The story of the events that brought about the end of the Second World War, an iconic moment that touched the lives of millions, is told through a £5 coin by Matt Dent and Christian Davies. Matt and Christian met while studying graphic design in Brighton, founding their own design agency Bison Bison in 2011 where they continue to collaborate.
Matt has designed a number of different coins for The Royal Mint, including the 2011 50p coin celebrating 50 years of the World Wildlife Fund, and the 2012 £2 coin commemorating the 200th anniversary of the birth of Charles Dickens. More recently Matt and Christian contributed designs for a three-coin series celebrating iconic super-spy James Bond.
How does this coin differ from the others you have designed?
“It’s the first coin design we’ve undertaken together that commemorates an event. In this case one of the most iconic moments in modern history – the end of the Second World War and the beginning of a new era of peace.
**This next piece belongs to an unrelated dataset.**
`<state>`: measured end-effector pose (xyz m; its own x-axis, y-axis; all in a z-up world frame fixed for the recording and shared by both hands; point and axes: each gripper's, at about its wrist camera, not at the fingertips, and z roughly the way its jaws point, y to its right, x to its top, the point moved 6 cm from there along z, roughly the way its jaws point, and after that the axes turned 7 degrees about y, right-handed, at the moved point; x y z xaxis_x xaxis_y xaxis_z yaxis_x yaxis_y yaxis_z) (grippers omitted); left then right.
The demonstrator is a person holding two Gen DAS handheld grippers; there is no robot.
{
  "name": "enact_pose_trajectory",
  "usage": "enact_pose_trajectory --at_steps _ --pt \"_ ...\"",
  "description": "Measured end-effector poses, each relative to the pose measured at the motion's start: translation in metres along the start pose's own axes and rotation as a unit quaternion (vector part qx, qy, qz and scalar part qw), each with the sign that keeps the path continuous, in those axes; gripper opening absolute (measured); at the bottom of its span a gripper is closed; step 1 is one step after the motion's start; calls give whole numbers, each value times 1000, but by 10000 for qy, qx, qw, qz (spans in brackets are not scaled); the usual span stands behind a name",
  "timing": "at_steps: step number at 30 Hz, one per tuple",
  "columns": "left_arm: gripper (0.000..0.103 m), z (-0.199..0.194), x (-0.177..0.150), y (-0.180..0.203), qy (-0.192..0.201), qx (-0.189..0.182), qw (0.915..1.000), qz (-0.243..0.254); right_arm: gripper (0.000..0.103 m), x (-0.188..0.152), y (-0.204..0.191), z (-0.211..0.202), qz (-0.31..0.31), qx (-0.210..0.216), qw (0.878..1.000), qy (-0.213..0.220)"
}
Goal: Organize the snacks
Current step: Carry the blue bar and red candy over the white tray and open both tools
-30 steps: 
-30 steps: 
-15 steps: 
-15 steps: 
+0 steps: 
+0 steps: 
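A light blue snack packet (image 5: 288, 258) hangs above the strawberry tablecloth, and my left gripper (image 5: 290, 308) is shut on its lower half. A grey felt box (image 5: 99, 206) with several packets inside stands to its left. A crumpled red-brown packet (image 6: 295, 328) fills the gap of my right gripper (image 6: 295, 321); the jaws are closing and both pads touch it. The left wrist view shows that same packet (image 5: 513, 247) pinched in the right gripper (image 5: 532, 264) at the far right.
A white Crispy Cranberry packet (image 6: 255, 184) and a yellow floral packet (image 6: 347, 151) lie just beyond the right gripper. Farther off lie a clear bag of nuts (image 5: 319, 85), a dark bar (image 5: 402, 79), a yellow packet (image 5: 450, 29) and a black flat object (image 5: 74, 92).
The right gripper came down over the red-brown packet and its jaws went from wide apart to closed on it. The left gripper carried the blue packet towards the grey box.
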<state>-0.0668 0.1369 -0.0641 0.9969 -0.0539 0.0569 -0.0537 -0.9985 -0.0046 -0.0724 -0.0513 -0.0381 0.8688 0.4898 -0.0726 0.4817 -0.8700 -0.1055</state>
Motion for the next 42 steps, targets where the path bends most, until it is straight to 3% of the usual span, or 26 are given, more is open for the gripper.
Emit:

It’s also unique in terms of the degree of sentiment the design needs to carry, reflecting the start of a positive chapter in human history after a gruelling war that brought suffering to entire nations and cost the lives of millions of people.”
What was your inspiration for this coin?
“We wanted the design to evoke the same feelings a memorial would, serving as a focus for remembering one of the most significant moments of the recent past. If you look closely, you can see the typography takes inspiration from classical v-cut lettering often found inscribed in stone – just like on war memorials – and the coin’s surface is subtly textured like solid rock.”
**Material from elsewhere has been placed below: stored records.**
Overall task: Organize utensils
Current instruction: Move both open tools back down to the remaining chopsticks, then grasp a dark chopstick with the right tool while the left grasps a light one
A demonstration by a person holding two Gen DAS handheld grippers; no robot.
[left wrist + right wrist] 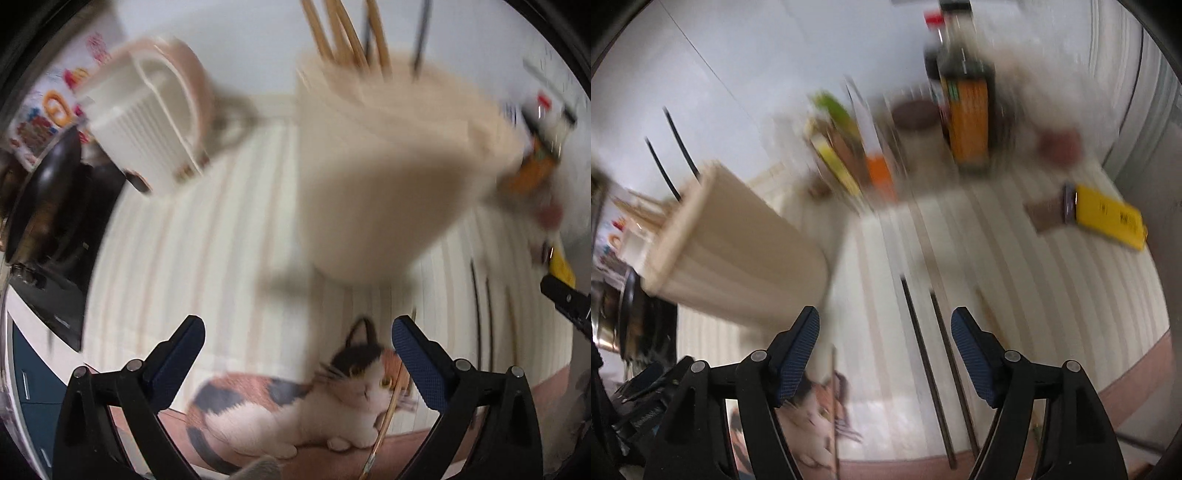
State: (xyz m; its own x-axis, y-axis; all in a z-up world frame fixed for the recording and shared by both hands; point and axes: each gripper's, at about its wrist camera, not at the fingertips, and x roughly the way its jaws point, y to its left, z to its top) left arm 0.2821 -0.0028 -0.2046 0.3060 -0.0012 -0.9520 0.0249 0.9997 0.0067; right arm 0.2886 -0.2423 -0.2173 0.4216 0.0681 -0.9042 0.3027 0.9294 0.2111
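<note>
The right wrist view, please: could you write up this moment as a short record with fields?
surface: striped mat
holder: beige utensil holder at left, dark sticks poking out of its top
loose utensils: two dark chopsticks lying side by side on the mat
right gripper: open, nothing between the pads, chopsticks just ahead
far edge: bottles, blurred
right side: yellow packet

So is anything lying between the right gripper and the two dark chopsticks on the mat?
Nothing visible. The right gripper is open, and the dark chopsticks lie on the striped mat straight ahead between its fingers; the beige holder stands off left.
</note>
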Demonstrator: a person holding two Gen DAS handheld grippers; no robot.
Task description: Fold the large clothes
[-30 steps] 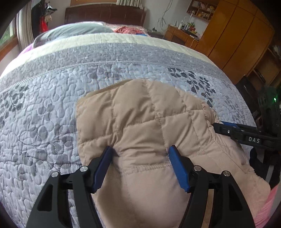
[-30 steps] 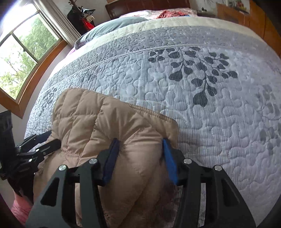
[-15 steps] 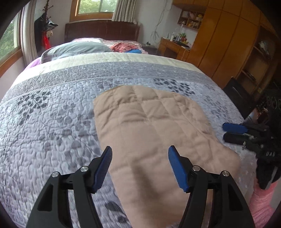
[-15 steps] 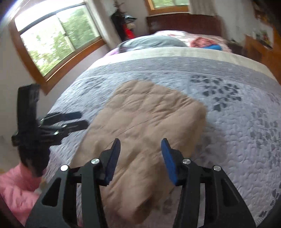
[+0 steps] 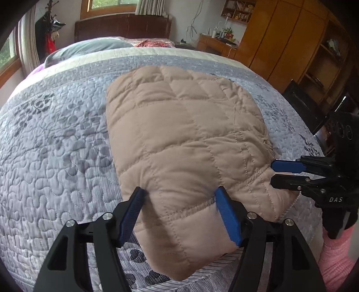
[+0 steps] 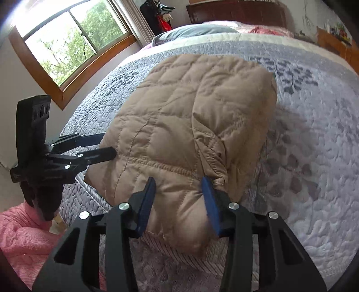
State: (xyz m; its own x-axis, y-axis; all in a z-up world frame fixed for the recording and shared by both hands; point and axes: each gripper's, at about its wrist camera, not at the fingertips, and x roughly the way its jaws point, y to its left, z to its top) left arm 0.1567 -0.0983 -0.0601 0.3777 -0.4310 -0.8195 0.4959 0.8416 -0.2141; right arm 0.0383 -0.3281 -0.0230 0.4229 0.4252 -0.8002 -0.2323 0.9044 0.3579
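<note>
matt quilted cloth jacket [image 5: 186,134] on stitched bedspread [image 5: 56,157].

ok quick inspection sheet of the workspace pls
surface: grey quilted bedspread covering the bed
job's things: tan padded jacket, folded into a block near the bed's foot edge
clutter: grey pillow and red cloth at the head end
grippers: left tool has the jacket's near edge between its pads, apparently gripped; right tool has just been closing, with bunched jacket fabric between its pads
cables: white cord hanging on the far wall
surroundings: wooden wardrobe, cluttered desk, window, pink sleeve
</note>
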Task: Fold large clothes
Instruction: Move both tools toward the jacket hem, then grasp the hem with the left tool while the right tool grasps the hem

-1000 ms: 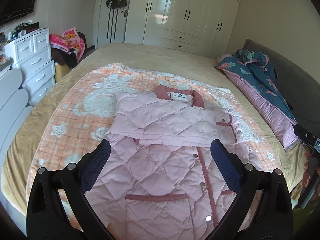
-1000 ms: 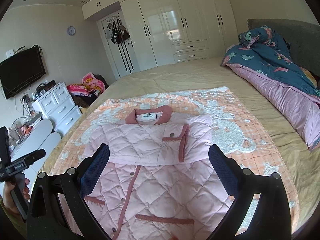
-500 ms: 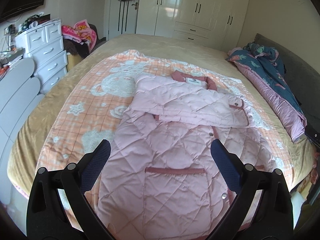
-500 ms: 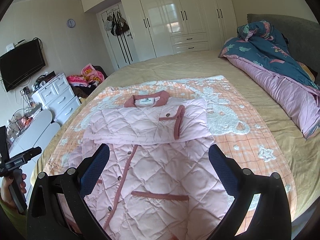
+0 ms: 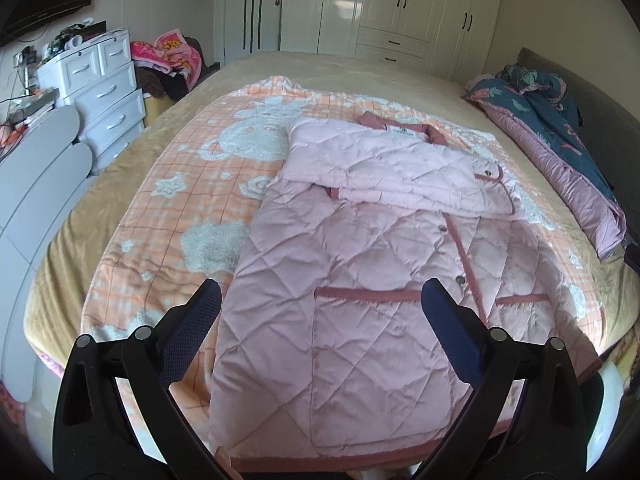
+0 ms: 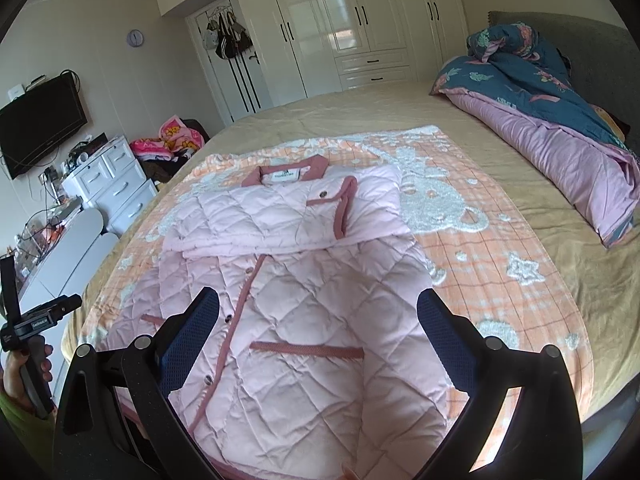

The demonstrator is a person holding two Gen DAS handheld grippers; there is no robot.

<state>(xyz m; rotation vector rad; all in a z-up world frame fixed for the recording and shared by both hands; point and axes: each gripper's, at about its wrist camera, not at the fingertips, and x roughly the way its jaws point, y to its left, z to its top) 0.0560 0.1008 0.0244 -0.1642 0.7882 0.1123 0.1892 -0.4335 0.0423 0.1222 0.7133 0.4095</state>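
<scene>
My left gripper (image 5: pixel 320 312) hangs with its jaws spread wide and empty above the near left hem of the pale pink quilted coat with rose trim (image 5: pixel 360 300). The coat lies flat on the orange checked blanket (image 5: pixel 168 208), its sleeves already folded across the chest. I judge the lengthwise folds remain. My right gripper (image 6: pixel 318 320) likewise gapes, holding nothing. The white collar label (image 6: pixel 285 175) carries print too small to read.
</scene>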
How did you go about designing this coin? What did you do to research?
“We started with extensive online image research, leafing through books and libraries of visual material from the period. Then we spent time delving into the Imperial War Museums’ archives and picking the brains of the curators who work there. It was a fascinating, and moving, experience. It’s difficult for those of us who’ve known nothing but peace to properly imagine what the wartime generation went through.”
Talk us through the different elements of the coin.
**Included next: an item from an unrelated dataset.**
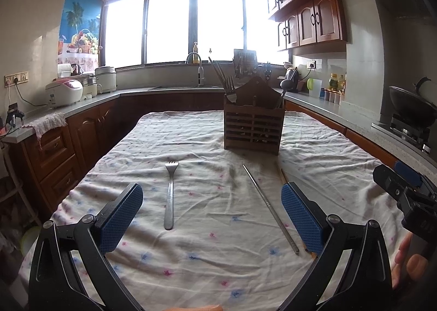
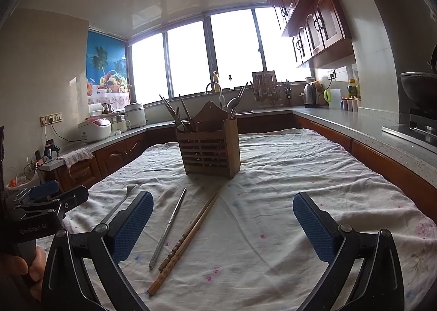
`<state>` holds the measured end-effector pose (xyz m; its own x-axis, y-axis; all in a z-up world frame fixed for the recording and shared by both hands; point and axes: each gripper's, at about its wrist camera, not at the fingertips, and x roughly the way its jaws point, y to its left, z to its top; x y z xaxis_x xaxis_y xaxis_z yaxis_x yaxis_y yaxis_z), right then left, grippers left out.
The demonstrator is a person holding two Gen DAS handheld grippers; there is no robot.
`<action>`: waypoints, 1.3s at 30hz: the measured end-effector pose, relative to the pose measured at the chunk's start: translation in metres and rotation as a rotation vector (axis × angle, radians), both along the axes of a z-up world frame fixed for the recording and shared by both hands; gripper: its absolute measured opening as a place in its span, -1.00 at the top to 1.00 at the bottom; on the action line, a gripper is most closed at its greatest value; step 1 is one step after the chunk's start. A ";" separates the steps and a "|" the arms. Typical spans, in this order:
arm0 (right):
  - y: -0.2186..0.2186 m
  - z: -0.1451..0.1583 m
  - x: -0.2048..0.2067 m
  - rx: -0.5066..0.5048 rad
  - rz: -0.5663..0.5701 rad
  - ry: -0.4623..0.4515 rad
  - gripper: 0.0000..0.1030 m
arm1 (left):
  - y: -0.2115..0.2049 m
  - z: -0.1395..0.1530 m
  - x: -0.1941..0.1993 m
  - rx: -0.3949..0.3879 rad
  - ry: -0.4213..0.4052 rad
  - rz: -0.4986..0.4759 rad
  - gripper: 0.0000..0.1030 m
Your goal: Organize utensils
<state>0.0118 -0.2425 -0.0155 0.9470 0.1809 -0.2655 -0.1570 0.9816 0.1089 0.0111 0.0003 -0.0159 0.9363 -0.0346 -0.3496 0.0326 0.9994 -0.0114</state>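
Fork (image 1: 170,193) and chopsticks (image 2: 188,237) lie before holder (image 2: 209,144).

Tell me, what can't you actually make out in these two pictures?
- Wooden chopsticks: left wrist view, mostly behind that gripper's finger.
- Fork: right wrist view, handle hidden by a finger.
- Utensil holder: contents behind slats, both views.
- Outside the window: glare, both views.

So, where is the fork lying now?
The fork lies flat on the tablecloth, tines toward the wooden holder, left of the metal chopstick, between the left gripper's open fingers.
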 end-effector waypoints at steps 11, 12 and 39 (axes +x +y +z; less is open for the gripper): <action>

“The design is based around a typographic intersection between the words ‘war’ and ‘peace’. The design is structured so that the word ‘peace’ dominates the word ‘war’, suggesting that the horror of war has abated and a new era of peace has arrived.”
How did you want your design to be received? What did you want it to communicate?
“Given the events that led to the end of the war, and the fact that this is the last landmark anniversary of the conflict observed with those who were there, we hope to communicate an appropriate sense of gravitas. But at the same time, we wanted to convey positivity, evoking the spirit of reconciliation and reconstruction that followed the war.”